§ Directions for this task:
Could each entry below be written out exactly, with every picture dropped?

# # #

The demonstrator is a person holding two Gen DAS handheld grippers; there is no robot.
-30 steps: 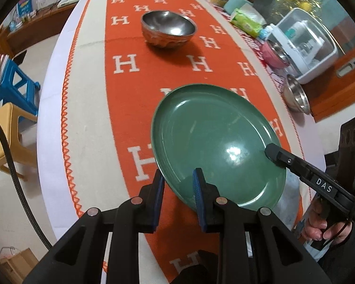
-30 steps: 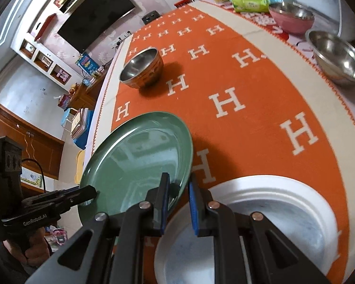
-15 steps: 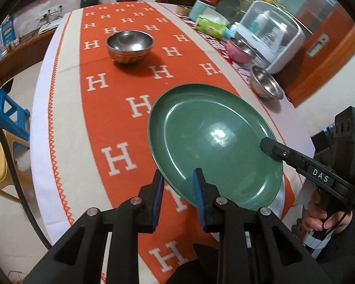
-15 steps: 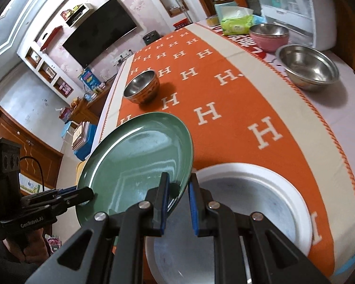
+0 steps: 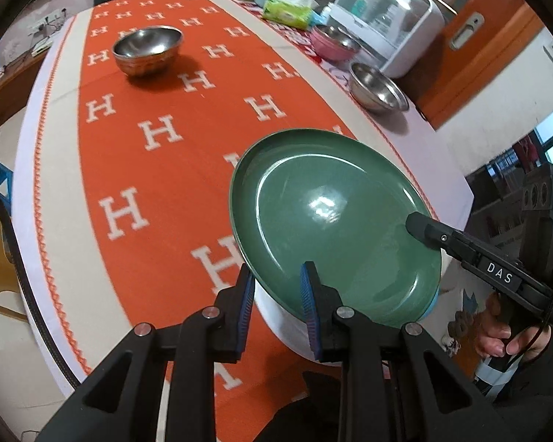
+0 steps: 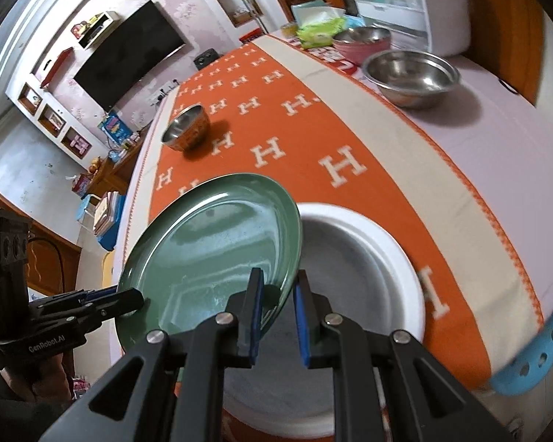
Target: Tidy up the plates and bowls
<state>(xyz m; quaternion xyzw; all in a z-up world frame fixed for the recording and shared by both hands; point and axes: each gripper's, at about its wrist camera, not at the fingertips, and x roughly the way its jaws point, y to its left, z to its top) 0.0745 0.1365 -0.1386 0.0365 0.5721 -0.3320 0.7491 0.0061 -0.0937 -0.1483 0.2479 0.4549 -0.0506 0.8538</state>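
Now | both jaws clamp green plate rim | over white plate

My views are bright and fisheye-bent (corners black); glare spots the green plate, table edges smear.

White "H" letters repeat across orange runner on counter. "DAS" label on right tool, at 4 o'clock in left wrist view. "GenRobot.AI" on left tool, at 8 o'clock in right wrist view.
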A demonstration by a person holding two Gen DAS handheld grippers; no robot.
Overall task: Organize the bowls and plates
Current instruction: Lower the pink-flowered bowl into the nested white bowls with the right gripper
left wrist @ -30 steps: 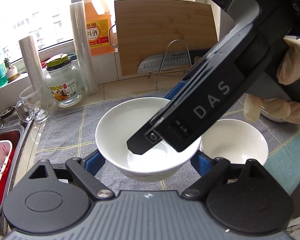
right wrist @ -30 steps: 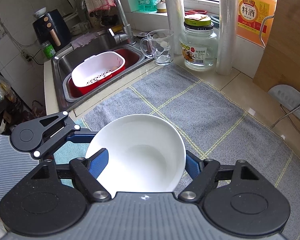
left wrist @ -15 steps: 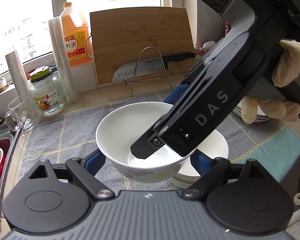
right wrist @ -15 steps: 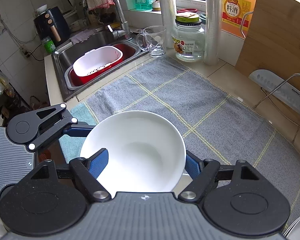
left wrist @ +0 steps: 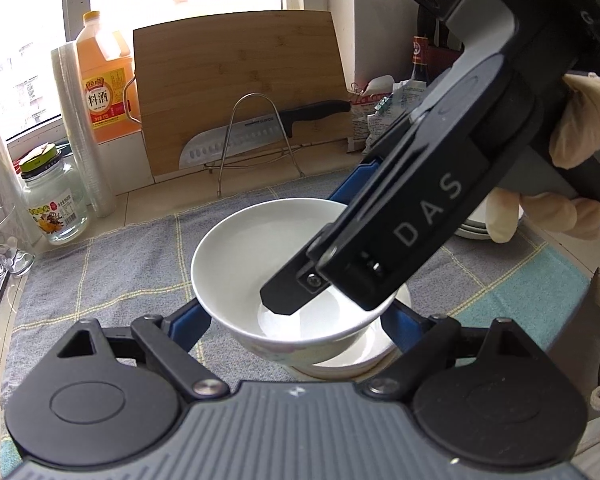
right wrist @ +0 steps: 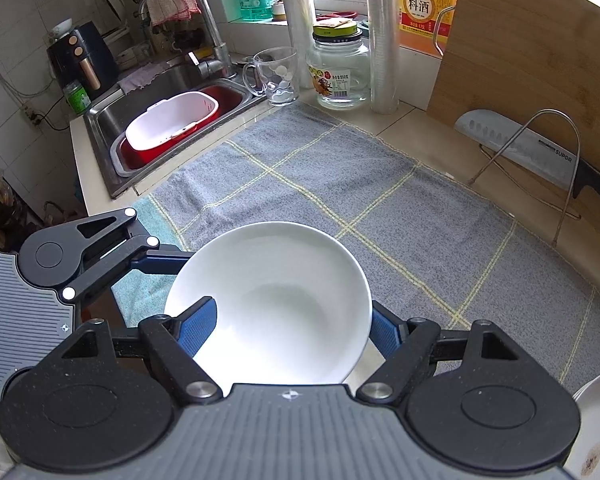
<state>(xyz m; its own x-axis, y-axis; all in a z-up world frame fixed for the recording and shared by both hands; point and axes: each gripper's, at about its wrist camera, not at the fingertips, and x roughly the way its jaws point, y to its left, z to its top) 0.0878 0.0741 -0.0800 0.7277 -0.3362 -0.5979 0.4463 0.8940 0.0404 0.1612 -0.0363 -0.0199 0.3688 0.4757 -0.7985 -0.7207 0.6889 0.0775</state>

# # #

§ Solution to the problem:
The demonstrator is a person holding two Gen DAS handheld grippers; there is no robot.
-30 steps: 
-30 steps: 
-15 steps: 
-15 steps: 
+0 steps: 
+0 steps: 
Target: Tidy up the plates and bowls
<state>(xyz m; quaternion xyzw; all in a z-up world frame fixed for the recording and shared by both hands; point and axes: each gripper's, at about its wrist camera, not at the fingertips, and x roughly the way its jaws point, y to its left, z to its top) 0.0745 0.1365 -0.1386 0.0365 0.5721 -0.3320 0.7491 0.0061 -0.0937 -0.1483 0.2479 0.4549 -0.0506 0.8538</state>
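Now | both jaws clamp green plate rim | over white plate

My views are bright and fisheye-bent (corners black); glare spots the green plate, table edges smear.

White "H" letters repeat across orange runner on counter. "DAS" label on right tool, at 4 o'clock in left wrist view. "GenRobot.AI" on left tool, at 8 o'clock in right wrist view.
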A demonstration by a person holding two Gen DAS handheld grippers; no robot.
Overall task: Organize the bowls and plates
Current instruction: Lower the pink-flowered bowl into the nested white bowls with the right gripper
left wrist @ -30 steps: 
right wrist @ -30 steps: 
left wrist @ -15 steps: 
right wrist @ -15 steps: 
left wrist @ +0 steps: 
right wrist @ +0 steps: 
<state>(xyz m; its own x-axis, y-axis; all in a z-up world frame fixed for the recording and shared by both hands; point and axes: each gripper's, at about its wrist camera, not at the fingertips, and x roughly the way its jaws point, y to its left, z to its top) 0.0878 0.0741 -0.0800 0.7277 -0.3362 -0.5979 0.4463 0.8940 0.0404 0.1612 -0.0363 -0.0199 0.3688 0.4757 -0.7985 -0.7207 0.6889 0.0775</state>

No further answer will be given.